Anpassung an das neue Stadtklima
Rumänien erlebt immer heißere Sommer, und die Städte spüren diesen Wandel am deutlichsten. Nach Jahren mit Rekordtemperaturen und langen Hitzewellen sind Großstädte zu echten Brennpunkten geworden. Der Temperaturunterschied zwischen dem Zentrum einer Metropole und dem ländlichen Umland kann bis zu 8 Grad Celsius betragen – in der Klimatologie spricht man von einer „städtischen Wärmeinsel“. Sorin Cheval, Wissenschaftler beim Nationalen Wetterdienst, erklärt, was diesen Hitzestress weiter antreibt:
Daniel Onea und Adina Olaru, 01.06.2026, 16:42
Rumänien erlebt immer heißere Sommer, und die Städte spüren diesen Wandel am deutlichsten. Nach Jahren mit Rekordtemperaturen und langen Hitzewellen sind Großstädte zu echten Brennpunkten geworden. Der Temperaturunterschied zwischen dem Zentrum einer Metropole und dem ländlichen Umland kann bis zu 8 Grad Celsius betragen – in der Klimatologie spricht man von einer „städtischen Wärmeinsel“. Sorin Cheval, Wissenschaftler beim Nationalen Wetterdienst, erklärt, was diesen Hitzestress weiter antreibt:
„Die Hauptursache für dieses Phänomen ist eine Stadtentwicklung, die das klimatische Wohlbefinden ignoriert. Wir beobachten in bestimmten Regionen Rumäniens eine extrem hohe Bebauungsdichte, Bukarest ist da ein treffendes Beispiel. Obwohl die Hauptstadt über weitläufige Parks verfügt, gibt es riesige Flächen, auf denen die Vegetation fast fehlt oder einfach nicht ausreicht, um für Abkühlung zu sorgen.

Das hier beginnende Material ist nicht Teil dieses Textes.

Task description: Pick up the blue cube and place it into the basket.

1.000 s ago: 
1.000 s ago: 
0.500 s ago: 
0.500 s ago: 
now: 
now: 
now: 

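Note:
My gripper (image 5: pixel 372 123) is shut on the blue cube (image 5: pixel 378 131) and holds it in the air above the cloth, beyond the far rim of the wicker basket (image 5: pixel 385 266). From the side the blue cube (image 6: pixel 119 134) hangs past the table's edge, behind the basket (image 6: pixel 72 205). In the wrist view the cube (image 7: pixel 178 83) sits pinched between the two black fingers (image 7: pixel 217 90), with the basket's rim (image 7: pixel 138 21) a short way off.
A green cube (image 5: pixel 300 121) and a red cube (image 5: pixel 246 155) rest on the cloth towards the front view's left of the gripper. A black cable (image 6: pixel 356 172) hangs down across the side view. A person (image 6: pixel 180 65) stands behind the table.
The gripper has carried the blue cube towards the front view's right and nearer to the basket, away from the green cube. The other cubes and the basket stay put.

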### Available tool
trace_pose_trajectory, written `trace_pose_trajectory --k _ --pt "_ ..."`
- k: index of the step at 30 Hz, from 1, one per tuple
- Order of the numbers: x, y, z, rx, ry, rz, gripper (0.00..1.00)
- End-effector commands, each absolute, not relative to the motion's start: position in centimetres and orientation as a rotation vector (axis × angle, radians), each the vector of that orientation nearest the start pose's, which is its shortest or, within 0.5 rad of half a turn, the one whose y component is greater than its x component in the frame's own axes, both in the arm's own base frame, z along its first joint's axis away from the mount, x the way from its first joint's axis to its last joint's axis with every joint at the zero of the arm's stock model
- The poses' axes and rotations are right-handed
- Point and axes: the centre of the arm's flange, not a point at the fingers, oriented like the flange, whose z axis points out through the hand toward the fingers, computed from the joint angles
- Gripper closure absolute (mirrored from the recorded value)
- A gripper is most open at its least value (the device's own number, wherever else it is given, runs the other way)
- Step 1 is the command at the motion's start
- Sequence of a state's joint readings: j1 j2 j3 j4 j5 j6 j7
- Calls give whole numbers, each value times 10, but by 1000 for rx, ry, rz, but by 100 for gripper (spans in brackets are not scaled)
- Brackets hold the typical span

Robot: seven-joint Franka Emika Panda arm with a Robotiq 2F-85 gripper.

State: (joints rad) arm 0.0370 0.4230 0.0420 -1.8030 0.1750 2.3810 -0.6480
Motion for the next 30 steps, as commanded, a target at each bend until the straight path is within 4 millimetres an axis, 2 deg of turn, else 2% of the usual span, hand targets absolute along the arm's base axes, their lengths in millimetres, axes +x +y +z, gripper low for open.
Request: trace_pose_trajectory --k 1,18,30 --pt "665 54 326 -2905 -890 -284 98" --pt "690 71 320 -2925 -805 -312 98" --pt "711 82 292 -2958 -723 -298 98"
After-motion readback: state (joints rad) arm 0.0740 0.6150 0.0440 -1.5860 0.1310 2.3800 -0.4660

Die chaotische Stadtentwicklung der letzten Jahrzehnte und die zunehmende Bodenversiegelung – ein Prozess, der bis heute anhält – sind das größte Problem. Das führt zu einem drastischen Rückgang der Luftfeuchtigkeit, was sich direkt auf die Gesundheit auswirkt. Eine exzessive, unkontrollierte Urbanisierung bedeutet also massiven Hitzestress für die Menschen.“
Es reicht jedoch nicht, die aktuelle Lage nur zu analysieren. Experten warnen: Die Anpassung drängt und erfordert Maßnahmen auf allen Ebenen. Die Lösungen reichen von alltäglichen Handgriffen bis hin zu komplexen Strategien in der Stadtplanung. Noch einmal Sorin Cheval vom Nationalen Wetterdienst:
„Es gibt einfache, gut umsetzbare Maßnahmen für jeden Einzelnen. Zum Beispiel das Beschatten der Fenster – eine Praxis, die in den Mittelmeerländern weit verbreitet ist und die Temperatur in den Wohnungen um einige Grad senken kann. Wichtig ist auch regelmäßiges Lüften. In großen Städten wird das Hitzeproblem durch den Verkehr und Treibhausgasemissionen noch verschärft. Daher ist der Ausbau von Grünflächen absolut entscheidend, um diese Effekte abzufedern und die Städte lebenswert zu halten. Wenn tropische Tage und Nächte aufeinanderfolgen, brauchen die Menschen Rückzugsorte – also schattige öffentliche Plätze –, um sich körperlich erholen zu können. Zudem sollten die Behörden klare Hitze-Warnungen herausgeben, ähnlich wie bei Starkregen, verbunden mit konkreten Handlungsempfehlungen für die Bevölkerung.“
Die Anpassung an das neue Stadtklima ist keine bloße Theorie mehr, sondern eine akute Notwendigkeit. Damit unsere Städte sicher und lebenswert bleiben, muss die Stadtplanung den Schutz und Ausbau der grünen Infrastruktur über unkontrollierte Bauprojekte stellen. Gleichzeitig braucht es entschlossene Maßnahmen zur Reduzierung des Autoverkehrs und effiziente, öffentliche Warnsysteme.